Under the Excess 401(k) Plan, amounts credited to a participant’s account are credited with earnings based on a notional investment measurement, which may be shares in investment companies registered under the Investment Company Act of 1940, as amended (mutual funds), commingled investment funds managed by banks or registered investment advisors, bank and debt obligations, investment contracts issued by insurance companies, direct or guaranteed federal or state governmental obligations and shares of common stock that are listed on a domestic or international stock exchange, including shares of Common Stock. Prior to January 1, 2026, the Obligations are payable in cash after termination of employment either in (i) a lump sum distribution or (ii) installments, in accordance with the participant’s payment election (the “Payment Election”) made in accordance with the terms of the Excess 401(k) Plan. Effective as of January 1, 2026, the participants will not be able to make the Payment Election and instead the distributions will be paid to the participants in a single lump sum.
The Obligations are not subject in any manner to anticipation, alienation, sale, transfer, assignment, pledge, hypothecation, encumbrance, attachment or garnishment. Any attempt by any person to transfer or assign benefits under the Excess 401(k) Plan, other than a claim for benefits by a participant or his or her beneficiary(ies), will be null and void.
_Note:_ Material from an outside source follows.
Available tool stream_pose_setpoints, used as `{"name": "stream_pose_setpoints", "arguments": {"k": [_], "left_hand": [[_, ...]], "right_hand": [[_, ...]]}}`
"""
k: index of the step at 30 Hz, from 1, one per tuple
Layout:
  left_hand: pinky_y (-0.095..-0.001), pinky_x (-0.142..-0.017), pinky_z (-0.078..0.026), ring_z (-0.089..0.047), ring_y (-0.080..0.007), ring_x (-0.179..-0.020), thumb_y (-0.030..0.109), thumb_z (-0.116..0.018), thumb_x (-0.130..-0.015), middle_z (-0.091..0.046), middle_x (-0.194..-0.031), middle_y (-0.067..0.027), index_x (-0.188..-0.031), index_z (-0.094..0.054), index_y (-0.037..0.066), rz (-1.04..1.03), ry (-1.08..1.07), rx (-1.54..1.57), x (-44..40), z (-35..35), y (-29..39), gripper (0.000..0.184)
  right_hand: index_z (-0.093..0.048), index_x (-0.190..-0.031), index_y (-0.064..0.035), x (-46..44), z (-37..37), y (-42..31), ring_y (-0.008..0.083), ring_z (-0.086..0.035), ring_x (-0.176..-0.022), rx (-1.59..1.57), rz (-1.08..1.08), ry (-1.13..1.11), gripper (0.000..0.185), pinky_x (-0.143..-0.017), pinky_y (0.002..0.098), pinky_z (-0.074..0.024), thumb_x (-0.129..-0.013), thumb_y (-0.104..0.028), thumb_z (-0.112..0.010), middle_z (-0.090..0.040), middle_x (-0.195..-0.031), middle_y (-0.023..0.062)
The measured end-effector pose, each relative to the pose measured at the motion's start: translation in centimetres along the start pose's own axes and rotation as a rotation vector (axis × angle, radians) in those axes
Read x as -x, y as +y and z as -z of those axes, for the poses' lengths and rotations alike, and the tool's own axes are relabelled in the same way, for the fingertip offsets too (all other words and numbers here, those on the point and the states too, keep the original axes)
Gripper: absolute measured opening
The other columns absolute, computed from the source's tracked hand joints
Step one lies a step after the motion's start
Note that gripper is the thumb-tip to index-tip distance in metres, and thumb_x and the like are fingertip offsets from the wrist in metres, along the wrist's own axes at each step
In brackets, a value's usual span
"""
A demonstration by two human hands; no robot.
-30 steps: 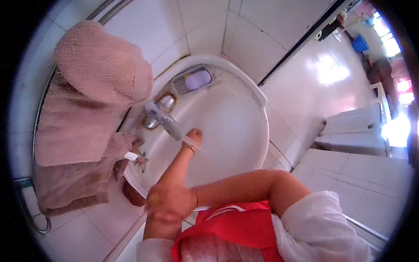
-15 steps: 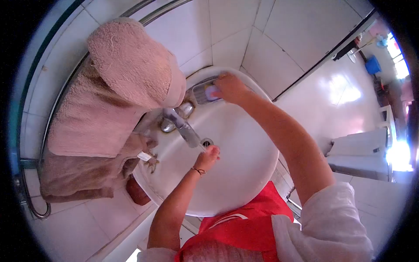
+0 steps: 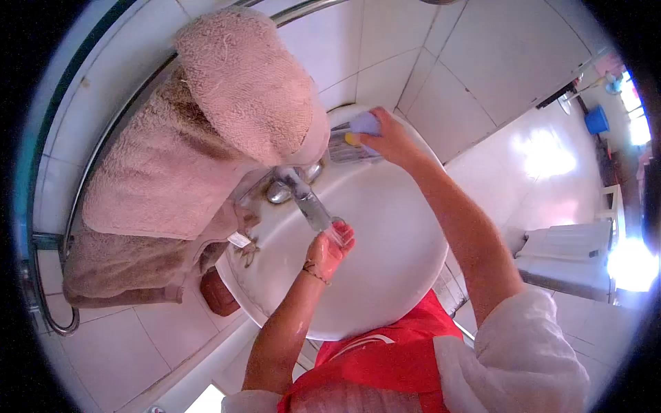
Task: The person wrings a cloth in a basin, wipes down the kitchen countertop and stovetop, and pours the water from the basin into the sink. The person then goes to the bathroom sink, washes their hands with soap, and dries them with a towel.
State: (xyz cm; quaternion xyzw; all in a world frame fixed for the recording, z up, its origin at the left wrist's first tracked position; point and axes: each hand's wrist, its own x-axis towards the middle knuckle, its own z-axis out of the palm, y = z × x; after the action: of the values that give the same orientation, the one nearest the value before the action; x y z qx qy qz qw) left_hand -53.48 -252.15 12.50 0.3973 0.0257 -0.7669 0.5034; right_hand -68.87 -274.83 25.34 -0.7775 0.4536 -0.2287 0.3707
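Under the spout of the faucet (image 3: 308,202) is my left hand (image 3: 331,248), palm up with fingers loosely curled and apart, wet, holding nothing. Water runs onto it above the white sink (image 3: 385,234). At the back of the basin my right hand (image 3: 387,141) grips a lavender soap bar (image 3: 365,124), just above the clear soap dish (image 3: 342,150). Something small and yellow shows beside the soap at my fingertips.
Pink towels (image 3: 255,89) and a brown towel (image 3: 124,268) hang from a metal rail (image 3: 103,144) on the left. A reddish-brown object (image 3: 217,292) lies below the sink's left edge. A blue bucket (image 3: 596,120) stands far right.
My right hand moved from my left forearm to the soap dish and has taken hold of the soap. My left hand turned palm up and opened under the faucet. The view shifted.
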Motion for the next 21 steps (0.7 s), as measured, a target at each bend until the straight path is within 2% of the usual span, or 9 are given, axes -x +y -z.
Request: {"name": "stream_pose_setpoints", "arguments": {"k": [2,6,8,9,11,15,17,19,21], "left_hand": [[-0.0415,-0.088,-0.049,-0.061,-0.0275,-0.101,0.016,-0.049,-0.087,-0.062,-0.109,-0.0135,-0.115,-0.053,0.005,-0.019,-0.102,0.307,-0.1,-0.5,0.5,0.030],[-0.0420,-0.090,-0.046,-0.058,-0.0246,-0.106,0.028,-0.046,-0.094,-0.057,-0.120,-0.0155,-0.107,-0.056,0.002,-0.230,-0.100,0.202,-0.4,-2.4,-0.4,0.030],[-0.0447,-0.093,-0.043,-0.054,-0.0302,-0.111,0.025,-0.047,-0.093,-0.056,-0.121,-0.0188,-0.111,-0.055,0.000,-0.654,0.324,-0.806,0.6,-4.6,-0.6,0.032],[-0.0447,-0.093,-0.043,-0.054,-0.0302,-0.111,0.025,-0.047,-0.093,-0.056,-0.121,-0.0188,-0.111,-0.055,0.000,-0.654,0.326,-0.811,0.4,-4.5,-1.1,0.032],[-0.0430,-0.094,-0.042,-0.053,-0.0352,-0.110,0.022,-0.050,-0.092,-0.055,-0.119,-0.0209,-0.112,-0.055,-0.001,-1.117,0.258,-1.531,0.3,-4.0,-2.3,0.031],[-0.0417,-0.075,-0.050,-0.059,-0.0352,-0.093,0.020,-0.053,-0.091,-0.063,-0.098,-0.0163,-0.093,-0.060,0.002,-0.971,0.154,-1.565,0.3,-4.8,-1.6,0.020],[-0.0438,-0.063,-0.049,-0.059,-0.0345,-0.081,0.019,-0.054,-0.091,-0.062,-0.085,-0.0136,-0.085,-0.057,0.002,-0.863,0.231,-1.685,-0.5,-6.7,-0.6,0.018],[-0.0462,-0.065,-0.043,-0.055,-0.0359,-0.072,0.021,-0.055,-0.091,-0.056,-0.072,-0.0154,-0.074,-0.050,0.001,-1.129,0.343,-1.540,-1.6,-8.1,-0.3,0.026],[-0.0434,-0.076,-0.044,-0.057,-0.0348,-0.088,0.019,-0.052,-0.092,-0.059,-0.087,-0.0172,-0.086,-0.056,0.000,-1.088,0.288,-1.579,-1.1,-10.1,0.2,0.020]], "right_hand": [[-0.042,-0.126,-0.0068,3.2,-0.8,-0.9,0.0227,-0.063,-0.089,-0.733,-0.230,-0.069,0.055,-0.073,0.0381,-0.0543,-0.078,-0.006,-0.067,-0.061,-0.106,0.0160],[-0.039,-0.127,-0.0117,11.3,-8.6,0.6,0.0232,-0.062,-0.089,-1.266,-0.504,-0.244,0.049,-0.071,0.0399,-0.0555,-0.083,-0.002,-0.059,-0.058,-0.103,0.0116],[-0.044,-0.120,-0.0106,13.0,-13.0,0.9,0.0227,-0.061,-0.091,-1.531,-0.699,-0.152,0.034,-0.074,0.0360,-0.0544,-0.088,-0.005,-0.055,-0.059,-0.101,0.0099],[-0.047,-0.115,-0.0093,13.5,-17.0,4.2,0.0231,-0.060,-0.091,-1.590,-0.589,-0.129,0.026,-0.075,0.0356,-0.0539,-0.090,-0.008,-0.052,-0.059,-0.101,0.0099],[-0.050,-0.110,-0.0074,14.7,-22.7,9.2,0.0239,-0.060,-0.092,-1.604,-0.343,-0.130,0.018,-0.076,0.0360,-0.0532,-0.093,-0.014,-0.046,-0.059,-0.101,0.0101],[-0.054,-0.093,-0.0044,16.4,-20.9,9.6,0.0218,-0.059,-0.089,-1.643,-0.416,-0.010,0.021,-0.081,0.0359,-0.0499,-0.094,-0.022,-0.043,-0.061,-0.094,0.0082],[-0.054,-0.097,-0.0024,15.5,-15.0,4.2,0.0244,-0.060,-0.090,-1.783,-1.082,0.041,0.025,-0.083,0.0381,-0.0501,-0.094,-0.024,-0.042,-0.061,-0.097,0.0109],[-0.053,-0.104,-0.0007,15.2,-13.2,3.3,0.0247,-0.059,-0.096,-1.837,-1.002,-0.022,0.027,-0.087,0.0384,-0.0482,-0.094,-0.022,-0.040,-0.060,-0.104,0.0130],[-0.052,-0.111,0.0011,14.4,-11.4,2.1,0.0251,-0.058,-0.103,-1.889,-0.918,-0.097,0.031,-0.092,0.0388,-0.0462,-0.095,-0.021,-0.038,-0.059,-0.111,0.0151]]}}
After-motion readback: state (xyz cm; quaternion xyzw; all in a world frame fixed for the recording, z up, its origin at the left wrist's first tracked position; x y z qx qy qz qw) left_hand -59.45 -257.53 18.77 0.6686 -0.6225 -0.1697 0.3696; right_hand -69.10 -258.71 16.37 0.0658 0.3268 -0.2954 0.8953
There is no trading market for the Obligations. The Obligations are not convertible into any other security of the Registrant. No trustee has been appointed to take action with respect to the Obligations and each participant in the Excess 401(k) Plan will be responsible for enforcing his or her own rights with respect to the Obligations. The Registrant may, but is not obligated to, set aside amounts or establish a trust or fund to serve as a source of funds from which it can satisfy the Obligations. Participants in the Excess 401(k) Plan will have no rights to any assets held in any trust or fund except as general creditors of the Registrant. Assets in any trust or fund will at all times be subject to the claims of the Registrant’s general creditors.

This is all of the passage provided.